For the first example, depending on what assembler you're using, you might be able to use some tricks. For example, in nasm you can do this:

SECTION .data       

msg:    db "Hello World",10,0  ; the 0-terminated string.
len:    equ $-msg              ; "$" means current address.

As you can see, we use the equ operator to get nasm to calculate the difference between the current address and the start of msg which should equal its length. Alternatively, you could just write the length in there as a digit.

For the second case, you could easily write a small function to do it. Roughly speaking, if you:

SECTION .text

global _mystrlen

_mystrlen:

    push    ebp        ; conform to C calling conventions.
    mov     ebp, esp

    xor     eax, eax
    lea     ecx, [esp+8]   ; load the start of the array into ecx
    jecxz   end            ; jump if [ecx] is zero.

loop:
    add     eax, 1     ; could use inc eax as well. 
    add     ecx, 4     ; always increment by (sizeof(int)). Change as appropriate
    mov     edx, [ecx] ; load ecx
    cmp     edx, 0     ; compare with zerp
    je      end        ; if ecx is zero, we're done.
    jmp     loop       ; if ecx isn't zero, loop until it is.

end:
    leave              ; restore stack frame
    ret                ; return. eax is retval

Note that I haven't tested that. It's just to give you an idea.

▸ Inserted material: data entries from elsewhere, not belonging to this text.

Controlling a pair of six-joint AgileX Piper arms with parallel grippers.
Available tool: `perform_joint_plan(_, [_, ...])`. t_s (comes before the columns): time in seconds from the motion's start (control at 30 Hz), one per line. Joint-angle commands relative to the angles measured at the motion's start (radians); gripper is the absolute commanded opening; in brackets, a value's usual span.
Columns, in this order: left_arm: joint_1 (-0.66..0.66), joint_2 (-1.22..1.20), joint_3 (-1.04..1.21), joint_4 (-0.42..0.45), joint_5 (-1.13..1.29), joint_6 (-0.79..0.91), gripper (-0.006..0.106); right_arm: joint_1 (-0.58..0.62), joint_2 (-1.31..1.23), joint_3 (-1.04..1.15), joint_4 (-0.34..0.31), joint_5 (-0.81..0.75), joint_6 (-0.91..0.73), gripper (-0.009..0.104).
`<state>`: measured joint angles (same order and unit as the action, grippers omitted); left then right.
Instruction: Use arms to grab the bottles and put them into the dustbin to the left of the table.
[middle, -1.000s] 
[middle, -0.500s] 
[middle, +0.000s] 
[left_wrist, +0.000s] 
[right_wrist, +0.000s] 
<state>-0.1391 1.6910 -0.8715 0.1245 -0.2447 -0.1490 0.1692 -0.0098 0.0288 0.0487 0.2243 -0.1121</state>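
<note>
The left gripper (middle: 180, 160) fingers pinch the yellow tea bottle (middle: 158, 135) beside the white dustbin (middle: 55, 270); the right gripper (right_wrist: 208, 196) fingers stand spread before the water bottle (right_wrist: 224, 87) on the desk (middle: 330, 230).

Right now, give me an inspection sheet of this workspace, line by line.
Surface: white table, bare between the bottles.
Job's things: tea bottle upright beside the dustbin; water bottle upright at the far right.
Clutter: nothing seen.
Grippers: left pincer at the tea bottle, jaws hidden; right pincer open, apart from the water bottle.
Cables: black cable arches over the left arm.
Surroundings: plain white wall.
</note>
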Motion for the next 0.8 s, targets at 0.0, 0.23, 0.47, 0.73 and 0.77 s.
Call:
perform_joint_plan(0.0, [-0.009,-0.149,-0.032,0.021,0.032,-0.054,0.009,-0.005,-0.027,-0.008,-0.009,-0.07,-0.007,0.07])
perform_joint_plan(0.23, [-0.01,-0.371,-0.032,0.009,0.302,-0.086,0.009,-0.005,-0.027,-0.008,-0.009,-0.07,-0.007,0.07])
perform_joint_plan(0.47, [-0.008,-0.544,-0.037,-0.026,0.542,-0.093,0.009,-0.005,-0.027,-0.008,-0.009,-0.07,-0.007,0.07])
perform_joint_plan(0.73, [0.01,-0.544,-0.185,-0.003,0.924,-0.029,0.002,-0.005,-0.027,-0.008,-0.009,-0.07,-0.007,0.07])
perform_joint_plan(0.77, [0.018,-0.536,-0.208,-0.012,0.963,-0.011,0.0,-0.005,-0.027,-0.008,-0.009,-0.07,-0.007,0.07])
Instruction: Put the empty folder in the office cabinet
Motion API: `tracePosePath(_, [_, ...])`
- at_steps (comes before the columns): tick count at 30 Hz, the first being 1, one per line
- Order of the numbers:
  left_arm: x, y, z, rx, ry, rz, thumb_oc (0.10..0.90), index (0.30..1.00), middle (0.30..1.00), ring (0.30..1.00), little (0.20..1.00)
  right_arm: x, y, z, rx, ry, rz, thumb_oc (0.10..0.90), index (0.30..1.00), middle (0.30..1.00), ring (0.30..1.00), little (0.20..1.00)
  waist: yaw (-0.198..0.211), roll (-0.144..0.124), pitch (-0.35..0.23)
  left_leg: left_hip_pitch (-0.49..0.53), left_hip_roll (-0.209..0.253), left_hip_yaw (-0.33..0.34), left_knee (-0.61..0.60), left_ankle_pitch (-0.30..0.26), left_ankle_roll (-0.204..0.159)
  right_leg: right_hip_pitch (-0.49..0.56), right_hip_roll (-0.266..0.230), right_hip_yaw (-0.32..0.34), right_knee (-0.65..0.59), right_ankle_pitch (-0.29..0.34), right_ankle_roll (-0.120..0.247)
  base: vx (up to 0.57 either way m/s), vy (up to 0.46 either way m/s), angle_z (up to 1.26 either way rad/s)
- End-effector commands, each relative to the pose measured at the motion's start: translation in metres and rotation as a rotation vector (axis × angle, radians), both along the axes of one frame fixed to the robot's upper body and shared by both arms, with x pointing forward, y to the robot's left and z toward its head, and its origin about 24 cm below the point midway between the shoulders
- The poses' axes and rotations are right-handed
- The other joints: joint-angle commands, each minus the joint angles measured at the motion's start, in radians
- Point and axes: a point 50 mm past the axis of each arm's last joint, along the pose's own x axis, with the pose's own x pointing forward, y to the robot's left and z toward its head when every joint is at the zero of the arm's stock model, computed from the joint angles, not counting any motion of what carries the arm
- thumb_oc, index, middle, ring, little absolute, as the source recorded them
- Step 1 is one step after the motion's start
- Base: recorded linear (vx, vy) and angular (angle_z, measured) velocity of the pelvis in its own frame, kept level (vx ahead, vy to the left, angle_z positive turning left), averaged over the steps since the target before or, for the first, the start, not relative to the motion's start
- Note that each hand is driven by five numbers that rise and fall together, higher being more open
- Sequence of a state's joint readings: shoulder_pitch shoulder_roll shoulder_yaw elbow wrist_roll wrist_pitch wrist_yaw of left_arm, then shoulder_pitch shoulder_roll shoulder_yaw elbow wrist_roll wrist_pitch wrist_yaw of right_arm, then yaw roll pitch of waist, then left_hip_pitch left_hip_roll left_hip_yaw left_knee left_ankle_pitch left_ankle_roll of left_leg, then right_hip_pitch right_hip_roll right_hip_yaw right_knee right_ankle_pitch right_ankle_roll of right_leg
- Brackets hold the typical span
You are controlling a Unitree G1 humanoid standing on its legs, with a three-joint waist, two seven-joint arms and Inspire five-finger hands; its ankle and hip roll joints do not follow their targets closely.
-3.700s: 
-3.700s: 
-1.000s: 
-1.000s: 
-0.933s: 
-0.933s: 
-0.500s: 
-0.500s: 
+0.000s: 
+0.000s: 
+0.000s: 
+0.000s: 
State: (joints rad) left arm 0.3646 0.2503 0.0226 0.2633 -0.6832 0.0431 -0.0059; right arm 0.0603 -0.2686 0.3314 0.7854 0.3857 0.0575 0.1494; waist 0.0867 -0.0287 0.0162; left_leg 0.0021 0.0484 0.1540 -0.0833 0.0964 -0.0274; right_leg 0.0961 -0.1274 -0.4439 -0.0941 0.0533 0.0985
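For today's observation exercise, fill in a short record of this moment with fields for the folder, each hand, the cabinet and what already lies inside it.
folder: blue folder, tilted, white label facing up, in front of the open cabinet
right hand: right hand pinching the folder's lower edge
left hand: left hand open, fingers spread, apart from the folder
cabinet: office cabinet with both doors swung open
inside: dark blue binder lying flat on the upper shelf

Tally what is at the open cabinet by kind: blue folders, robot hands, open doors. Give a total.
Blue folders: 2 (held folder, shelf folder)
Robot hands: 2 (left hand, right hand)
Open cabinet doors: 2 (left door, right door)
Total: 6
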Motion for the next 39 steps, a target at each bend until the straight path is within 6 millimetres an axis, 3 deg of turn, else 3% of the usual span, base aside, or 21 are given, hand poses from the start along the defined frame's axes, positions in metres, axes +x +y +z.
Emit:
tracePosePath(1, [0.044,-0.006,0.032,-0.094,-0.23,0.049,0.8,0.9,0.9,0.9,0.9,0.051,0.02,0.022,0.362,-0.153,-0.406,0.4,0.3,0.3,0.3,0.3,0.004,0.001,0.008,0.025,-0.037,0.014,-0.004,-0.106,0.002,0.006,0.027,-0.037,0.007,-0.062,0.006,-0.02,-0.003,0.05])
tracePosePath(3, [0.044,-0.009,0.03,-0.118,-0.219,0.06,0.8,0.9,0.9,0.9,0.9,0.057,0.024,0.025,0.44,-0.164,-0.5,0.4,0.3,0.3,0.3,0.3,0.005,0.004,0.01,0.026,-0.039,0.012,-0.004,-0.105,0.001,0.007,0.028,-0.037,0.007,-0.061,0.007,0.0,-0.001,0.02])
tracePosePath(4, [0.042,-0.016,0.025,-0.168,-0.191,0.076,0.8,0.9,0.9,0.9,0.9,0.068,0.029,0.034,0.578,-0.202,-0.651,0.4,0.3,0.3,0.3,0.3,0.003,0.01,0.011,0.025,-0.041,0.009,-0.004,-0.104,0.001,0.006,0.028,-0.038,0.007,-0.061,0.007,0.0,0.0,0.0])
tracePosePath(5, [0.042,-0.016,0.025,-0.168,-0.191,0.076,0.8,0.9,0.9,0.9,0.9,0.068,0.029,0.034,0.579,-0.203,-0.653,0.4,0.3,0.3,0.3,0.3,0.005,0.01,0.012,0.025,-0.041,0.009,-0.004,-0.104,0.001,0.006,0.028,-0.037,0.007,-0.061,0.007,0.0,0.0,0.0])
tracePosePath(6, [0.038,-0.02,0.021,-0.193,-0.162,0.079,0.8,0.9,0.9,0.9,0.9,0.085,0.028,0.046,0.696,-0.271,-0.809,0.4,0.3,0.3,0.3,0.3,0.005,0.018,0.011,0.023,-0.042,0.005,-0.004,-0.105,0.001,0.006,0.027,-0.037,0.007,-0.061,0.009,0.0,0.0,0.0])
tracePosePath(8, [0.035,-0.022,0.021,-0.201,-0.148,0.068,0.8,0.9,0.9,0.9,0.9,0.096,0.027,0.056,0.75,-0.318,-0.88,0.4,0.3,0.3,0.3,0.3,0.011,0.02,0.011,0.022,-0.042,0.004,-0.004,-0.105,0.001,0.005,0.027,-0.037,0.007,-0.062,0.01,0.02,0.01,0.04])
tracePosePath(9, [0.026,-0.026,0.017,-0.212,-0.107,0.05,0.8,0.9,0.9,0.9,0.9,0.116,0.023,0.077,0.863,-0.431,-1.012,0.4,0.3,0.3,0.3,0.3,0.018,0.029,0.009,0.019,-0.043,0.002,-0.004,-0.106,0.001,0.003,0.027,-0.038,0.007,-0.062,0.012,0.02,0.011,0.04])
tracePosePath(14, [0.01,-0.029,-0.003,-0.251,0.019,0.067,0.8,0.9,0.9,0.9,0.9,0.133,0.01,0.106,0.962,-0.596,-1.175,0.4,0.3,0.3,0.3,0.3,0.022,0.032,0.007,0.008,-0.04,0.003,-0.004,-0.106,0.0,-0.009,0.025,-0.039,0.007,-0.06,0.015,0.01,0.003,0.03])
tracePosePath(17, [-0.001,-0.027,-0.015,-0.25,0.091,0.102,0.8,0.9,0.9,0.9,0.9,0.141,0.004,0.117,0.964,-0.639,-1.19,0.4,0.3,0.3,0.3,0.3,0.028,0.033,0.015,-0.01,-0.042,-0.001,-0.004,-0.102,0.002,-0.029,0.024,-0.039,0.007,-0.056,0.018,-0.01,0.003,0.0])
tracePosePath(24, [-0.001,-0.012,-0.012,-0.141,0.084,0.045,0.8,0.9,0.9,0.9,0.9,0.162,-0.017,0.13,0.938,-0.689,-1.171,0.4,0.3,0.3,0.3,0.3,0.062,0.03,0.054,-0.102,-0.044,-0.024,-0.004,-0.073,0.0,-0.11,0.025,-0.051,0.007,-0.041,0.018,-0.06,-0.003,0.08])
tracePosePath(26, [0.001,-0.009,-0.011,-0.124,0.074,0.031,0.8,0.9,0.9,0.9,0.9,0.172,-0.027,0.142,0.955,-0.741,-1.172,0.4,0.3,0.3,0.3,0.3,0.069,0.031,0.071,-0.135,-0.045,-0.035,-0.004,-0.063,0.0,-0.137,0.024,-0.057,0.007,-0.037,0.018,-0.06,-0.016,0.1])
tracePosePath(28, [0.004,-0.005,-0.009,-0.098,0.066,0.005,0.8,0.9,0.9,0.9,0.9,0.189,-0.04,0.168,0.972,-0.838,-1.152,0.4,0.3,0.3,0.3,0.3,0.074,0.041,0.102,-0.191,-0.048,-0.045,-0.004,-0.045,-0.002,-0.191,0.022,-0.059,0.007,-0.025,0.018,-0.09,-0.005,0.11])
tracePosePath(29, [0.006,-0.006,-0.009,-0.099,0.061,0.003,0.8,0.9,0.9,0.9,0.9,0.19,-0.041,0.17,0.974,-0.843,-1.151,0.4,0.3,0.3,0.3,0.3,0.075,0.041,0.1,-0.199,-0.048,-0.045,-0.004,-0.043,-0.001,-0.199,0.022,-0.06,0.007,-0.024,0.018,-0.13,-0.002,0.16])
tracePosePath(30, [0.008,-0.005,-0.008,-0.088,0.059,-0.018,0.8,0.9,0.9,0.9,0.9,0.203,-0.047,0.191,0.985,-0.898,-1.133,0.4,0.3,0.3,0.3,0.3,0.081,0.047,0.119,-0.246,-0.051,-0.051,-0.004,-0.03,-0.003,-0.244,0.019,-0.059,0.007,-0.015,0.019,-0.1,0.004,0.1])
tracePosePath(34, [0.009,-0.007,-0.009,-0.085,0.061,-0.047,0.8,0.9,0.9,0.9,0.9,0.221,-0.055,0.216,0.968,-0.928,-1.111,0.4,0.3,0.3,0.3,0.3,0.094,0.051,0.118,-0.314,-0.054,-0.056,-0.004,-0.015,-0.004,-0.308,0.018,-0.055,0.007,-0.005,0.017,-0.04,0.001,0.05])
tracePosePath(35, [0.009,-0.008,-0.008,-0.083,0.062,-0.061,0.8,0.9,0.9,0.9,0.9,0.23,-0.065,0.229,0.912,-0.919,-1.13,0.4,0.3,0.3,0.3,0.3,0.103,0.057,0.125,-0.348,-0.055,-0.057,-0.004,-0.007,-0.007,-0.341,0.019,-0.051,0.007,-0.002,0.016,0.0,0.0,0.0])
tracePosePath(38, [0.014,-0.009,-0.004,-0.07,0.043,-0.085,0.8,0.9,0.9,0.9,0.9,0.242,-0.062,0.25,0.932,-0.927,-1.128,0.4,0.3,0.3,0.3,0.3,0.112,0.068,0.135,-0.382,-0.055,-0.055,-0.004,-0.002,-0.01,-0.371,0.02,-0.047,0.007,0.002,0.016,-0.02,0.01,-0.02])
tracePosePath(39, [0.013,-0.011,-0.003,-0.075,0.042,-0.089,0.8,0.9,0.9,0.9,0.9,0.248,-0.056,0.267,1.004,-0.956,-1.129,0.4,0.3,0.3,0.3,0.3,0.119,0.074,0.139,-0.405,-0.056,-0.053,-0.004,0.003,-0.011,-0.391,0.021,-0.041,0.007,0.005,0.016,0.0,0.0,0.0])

Edit I've tested the x86_64 version on Linux, using rdi as param1, passing in int arr[10] = {1,2,3,4,5,6,7,8,9,0};. Returns 9 as expected. Note that on Linux the underscore preceding mystrlen is unnecessary.

  • Though the `$` feature applies indeed, it is worth to note that length zero-terminated-strings (in contrast to Pascal strings) aren't calculated that way. The string itself is instead iterated looking for a zero byte and the number of cycles is returned. This method, however cannot be used with arrays since they should allow for zero values too. For them there's really no other way than keeping track of their length in a variable. – Powerslave May 26 '13 at 13:41
7

Assembly is a lot more lowlevel than Java. This, among other things, means there's no such thing as an "array". At least in the safe Java form in which you know it.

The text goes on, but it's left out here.